Good practices for designing Open Data learning experiences

Finding new ways and materials to create engaging, meaningful, and interesting learning experiences is always a challenge. In a data-driven world, the vast amount of available data is not just a powerful resource to enhance learning, it’s also a tool for developing important, 21st century skills.

 

 

Open Data, which is data that’s freely available without technical or legal restrictions, is increasingly being shared by governments, research institutions, NGOs, and individuals. Open datasets about air or water quality, transport, government spending, natural resources, and demographics are just a few examples available through national, regional, or institutional open data portals.

 

 

Imagine learning with real, timely, and tangible data.
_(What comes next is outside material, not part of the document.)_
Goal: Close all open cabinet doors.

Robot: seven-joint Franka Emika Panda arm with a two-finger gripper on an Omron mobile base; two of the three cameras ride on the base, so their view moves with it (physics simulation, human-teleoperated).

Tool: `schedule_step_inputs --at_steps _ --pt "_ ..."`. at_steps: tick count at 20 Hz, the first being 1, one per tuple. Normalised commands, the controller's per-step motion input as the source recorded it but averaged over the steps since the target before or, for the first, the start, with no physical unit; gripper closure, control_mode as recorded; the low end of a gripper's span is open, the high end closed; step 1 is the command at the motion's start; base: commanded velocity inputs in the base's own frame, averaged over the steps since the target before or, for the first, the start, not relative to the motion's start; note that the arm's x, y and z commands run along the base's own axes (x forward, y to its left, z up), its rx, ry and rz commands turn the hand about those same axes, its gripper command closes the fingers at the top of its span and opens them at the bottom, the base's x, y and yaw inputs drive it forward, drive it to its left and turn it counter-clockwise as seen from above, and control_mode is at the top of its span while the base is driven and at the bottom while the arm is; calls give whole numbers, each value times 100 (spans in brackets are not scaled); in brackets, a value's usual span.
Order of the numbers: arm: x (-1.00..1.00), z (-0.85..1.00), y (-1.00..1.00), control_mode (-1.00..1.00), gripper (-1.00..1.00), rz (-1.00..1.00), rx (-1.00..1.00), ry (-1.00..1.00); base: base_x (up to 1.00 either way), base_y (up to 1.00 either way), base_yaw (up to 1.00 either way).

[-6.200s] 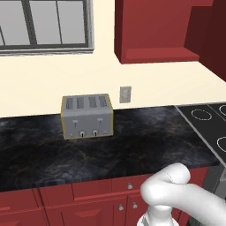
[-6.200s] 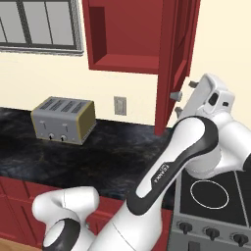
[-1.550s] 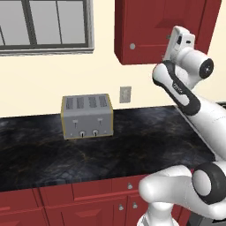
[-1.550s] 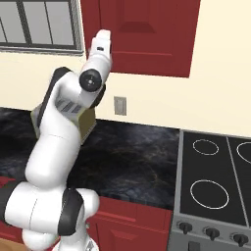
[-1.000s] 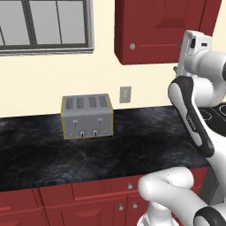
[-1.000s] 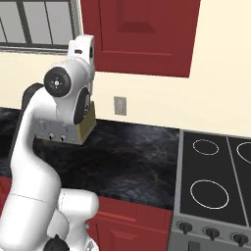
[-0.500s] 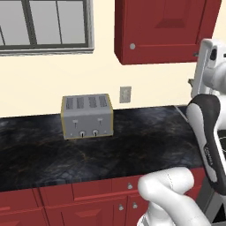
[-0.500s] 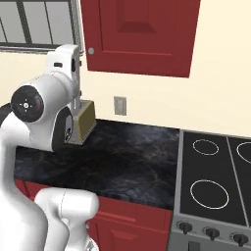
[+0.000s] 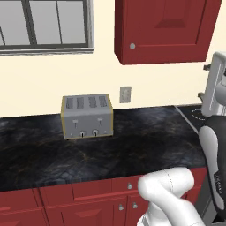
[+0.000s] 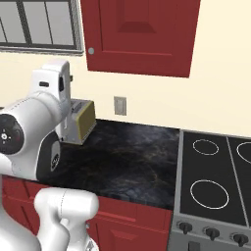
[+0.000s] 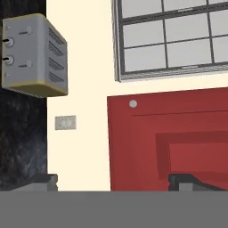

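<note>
The dark-red cabinet door (image 9: 165, 26) with its small silver knob (image 9: 132, 46) lies flush with the cabinet front, shut; in the right base view the door (image 10: 142, 34) looks the same. In the rolled hand view the cabinet door (image 11: 178, 142) and its knob (image 11: 132, 103) lie ahead, some way off. My gripper (image 11: 116, 181) is open, its two dark fingertips (image 11: 42, 180) far apart with nothing between them. The white hand (image 9: 216, 84) hangs at the right edge of the left base view, below and to the right of the door and apart from it.
A silver four-slot toaster (image 9: 87, 116) stands on the black marble counter (image 9: 132, 145) below the grey-framed window (image 9: 44, 24). A wall outlet (image 9: 125, 94) sits under the cabinet. A stove (image 10: 215, 171) adjoins the counter on the right. Red drawers (image 9: 88, 194) run below.
The door that stood open at first is now shut. Over the last second the arm has swung away from the cabinet, rightward in the left base view, and drawn back toward the base.
</note>
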Motion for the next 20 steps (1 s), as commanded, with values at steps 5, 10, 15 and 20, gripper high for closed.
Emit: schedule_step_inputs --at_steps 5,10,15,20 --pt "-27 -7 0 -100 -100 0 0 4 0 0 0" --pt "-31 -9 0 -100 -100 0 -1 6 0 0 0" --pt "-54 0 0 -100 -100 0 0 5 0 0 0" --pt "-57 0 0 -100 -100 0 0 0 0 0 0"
It’s a picture of the real world, one that can open minds.

 

 

Would you like to make use of this rich resource to design learning experiences? 

You don’t need to be a data scientist to make sense of open data, just curious and open-minded

During my doctoral research in the use of Open Data in elementary schools, I have developed interventions in schools, systematically designing with teachers and young students authentic and game-based open data learning designs. I have seen increased the students’ motivation for learning, and their awareness on social issues, which aligns with their curiosity and desire to be heard. Witnessing the impact of Open Data in students has inspired me to share these good practices. 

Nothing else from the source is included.